**What the task requires**
Repeat the lines from the line with "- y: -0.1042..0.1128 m" to the line with "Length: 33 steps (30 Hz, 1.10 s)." in the listing below, keeping both end lines and adding nothing.

───── Dataset excerpt

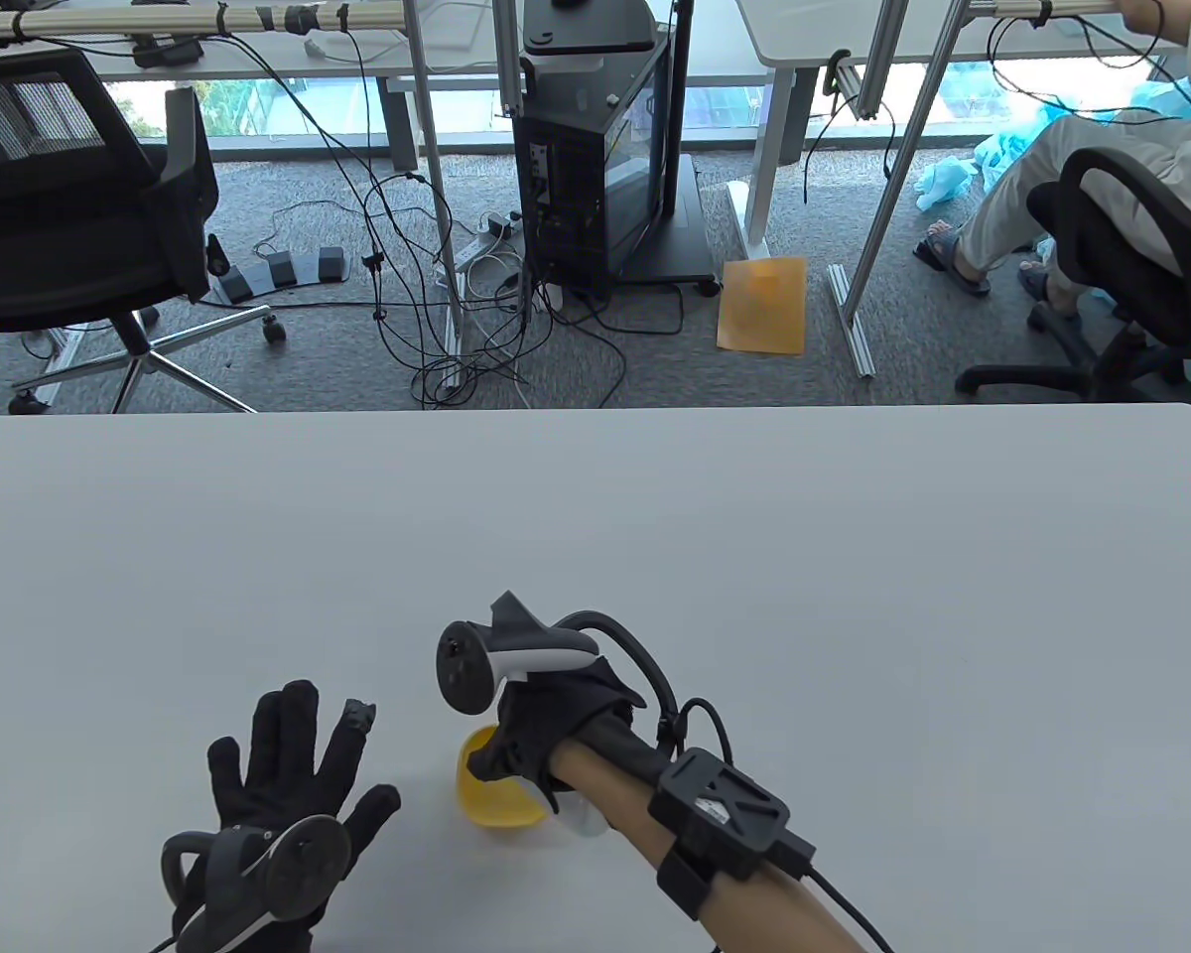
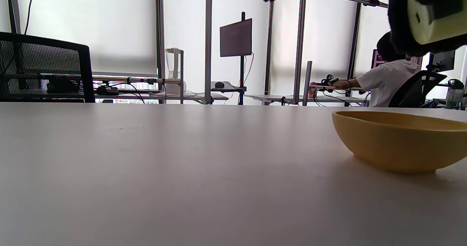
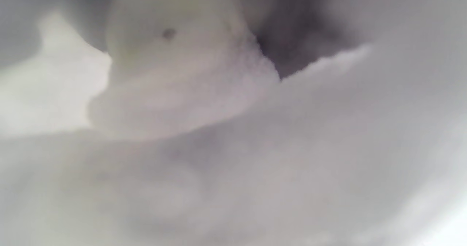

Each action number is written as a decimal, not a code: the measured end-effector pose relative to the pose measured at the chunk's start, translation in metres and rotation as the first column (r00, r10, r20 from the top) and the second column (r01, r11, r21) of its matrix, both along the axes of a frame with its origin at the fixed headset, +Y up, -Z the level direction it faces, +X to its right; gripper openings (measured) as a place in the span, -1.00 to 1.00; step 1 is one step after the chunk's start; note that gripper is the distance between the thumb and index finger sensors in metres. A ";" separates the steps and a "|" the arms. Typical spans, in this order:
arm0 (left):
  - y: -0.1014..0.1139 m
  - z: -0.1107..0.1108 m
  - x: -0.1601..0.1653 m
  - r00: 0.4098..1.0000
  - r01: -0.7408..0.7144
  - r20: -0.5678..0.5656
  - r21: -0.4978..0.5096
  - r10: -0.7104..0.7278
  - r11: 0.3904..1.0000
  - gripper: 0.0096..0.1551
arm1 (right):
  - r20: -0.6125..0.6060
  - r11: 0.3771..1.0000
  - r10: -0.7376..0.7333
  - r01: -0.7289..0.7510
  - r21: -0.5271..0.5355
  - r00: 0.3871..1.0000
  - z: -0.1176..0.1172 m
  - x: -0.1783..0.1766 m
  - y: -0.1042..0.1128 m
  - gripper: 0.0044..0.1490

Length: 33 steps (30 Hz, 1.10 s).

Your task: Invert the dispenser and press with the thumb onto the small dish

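A small yellow dish point(image 1: 496, 794) sits on the white table point(image 1: 754, 556) near the front edge; it also shows in the left wrist view point(image 2: 401, 140) at the right. My right hand point(image 1: 531, 740) hangs over the dish and grips a white dispenser point(image 1: 586, 816), mostly hidden under my wrist. The dispenser's pale end point(image 2: 434, 14) shows above the dish in the left wrist view, wrapped by my black glove. The right wrist view is filled by a blurred white dispenser point(image 3: 182, 85). My left hand point(image 1: 288, 764) rests flat on the table left of the dish, fingers spread and empty.
The table's far edge runs across the middle of the table view. Beyond it stand an office chair point(image 1: 69, 218), a black computer cart point(image 1: 605, 159) with loose cables, and a seated person point(image 1: 1102, 179) at the right.
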<state>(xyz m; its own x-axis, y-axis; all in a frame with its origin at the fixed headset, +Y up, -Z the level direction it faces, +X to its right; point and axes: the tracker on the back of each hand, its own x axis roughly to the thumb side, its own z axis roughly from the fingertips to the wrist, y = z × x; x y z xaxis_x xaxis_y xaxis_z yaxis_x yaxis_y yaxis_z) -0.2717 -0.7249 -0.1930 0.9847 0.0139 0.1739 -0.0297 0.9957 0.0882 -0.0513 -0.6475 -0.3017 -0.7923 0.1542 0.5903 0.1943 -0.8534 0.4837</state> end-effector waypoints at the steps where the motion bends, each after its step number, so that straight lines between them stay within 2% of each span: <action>1: 0.000 0.000 0.000 1.000 -0.002 0.000 0.003 0.002 1.000 -0.07 | 0.006 0.996 -0.075 0.074 0.042 0.997 0.004 0.010 0.006 0.03; 2: 0.000 0.000 0.000 1.000 -0.002 0.001 0.006 0.002 1.000 -0.07 | 0.007 0.988 -0.131 0.130 0.079 0.991 0.008 0.017 0.010 0.02; 4: 0.001 0.001 0.001 1.000 -0.003 0.003 0.013 0.003 1.000 -0.07 | -0.012 0.930 -0.306 0.301 0.212 0.952 0.020 0.038 0.019 0.03; 5: 0.001 0.002 0.001 1.000 -0.003 0.003 0.016 0.003 1.000 -0.07 | -0.017 0.913 -0.339 0.333 0.237 0.941 0.024 0.044 0.020 0.03; 6: 0.002 0.002 0.001 1.000 -0.004 0.003 0.022 0.004 1.000 -0.07 | -0.028 0.861 -0.422 0.410 0.302 0.906 0.032 0.059 0.022 0.02; 10: 0.002 0.003 0.001 1.000 0.000 0.001 0.032 0.000 1.000 -0.07 | -0.059 0.690 -0.600 0.553 0.468 0.798 0.056 0.098 0.015 0.04; 12: 0.003 0.003 0.001 1.000 0.002 0.003 0.036 -0.002 0.999 -0.08 | -0.088 0.572 -0.680 0.601 0.558 0.728 0.065 0.117 0.004 0.04; 16: 0.002 0.004 0.002 1.000 0.005 0.001 0.047 -0.005 0.999 -0.08 | -0.135 0.355 -0.775 0.602 0.716 0.618 0.084 0.152 -0.024 0.04; 19: -0.001 0.001 0.001 1.000 0.005 -0.006 0.030 -0.005 1.000 -0.07 | -0.157 0.242 -0.826 0.592 0.769 0.541 0.093 0.172 -0.047 0.04; 20: -0.003 0.001 0.001 1.000 0.007 -0.007 0.024 -0.007 1.000 -0.07 | -0.158 0.224 -0.837 0.591 0.775 0.524 0.094 0.176 -0.052 0.04; 21: -0.005 0.000 0.001 1.000 0.009 -0.009 0.015 -0.009 1.000 -0.08 | -0.152 0.184 -0.866 0.585 0.790 0.477 0.097 0.183 -0.063 0.05; 22: -0.006 -0.001 0.000 1.000 0.011 -0.012 0.006 -0.011 1.000 -0.08 | -0.132 0.185 -0.884 0.595 0.782 0.448 0.096 0.186 -0.065 0.05; 23: -0.008 -0.003 0.000 1.000 0.014 -0.012 -0.008 -0.014 1.000 -0.08 | -0.094 0.217 -0.897 0.616 0.757 0.432 0.095 0.189 -0.066 0.05; 26: -0.011 -0.004 0.001 1.000 0.019 -0.013 -0.019 -0.019 1.000 -0.08 | -0.097 0.173 -0.917 0.604 0.778 0.388 0.096 0.195 -0.062 0.05; 30: -0.013 -0.006 0.002 0.999 0.028 -0.016 -0.031 -0.028 0.999 -0.07 | -0.088 0.183 -0.914 0.597 0.781 0.396 0.097 0.198 -0.060 0.05; 33: -0.014 -0.006 0.003 0.999 0.026 -0.019 -0.035 -0.026 0.999 -0.08 | -0.055 0.213 -0.907 0.568 0.795 0.418 0.097 0.201 -0.060 0.05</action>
<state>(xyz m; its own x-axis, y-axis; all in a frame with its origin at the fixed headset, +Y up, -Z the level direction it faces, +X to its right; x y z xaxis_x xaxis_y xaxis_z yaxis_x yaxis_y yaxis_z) -0.2689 -0.7384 -0.1994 0.9880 -0.0061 0.1541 -0.0022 0.9985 0.0540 0.1502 -0.7073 -0.2046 -0.6619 0.5369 0.5231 -0.7466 -0.5341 -0.3966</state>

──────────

**Response to the task**
  - y: -0.1042..0.1128 m
  - gripper: 0.0044..0.1490

Length: 33 steps (30 Hz, 1.10 s).

The answer has been supplied in full.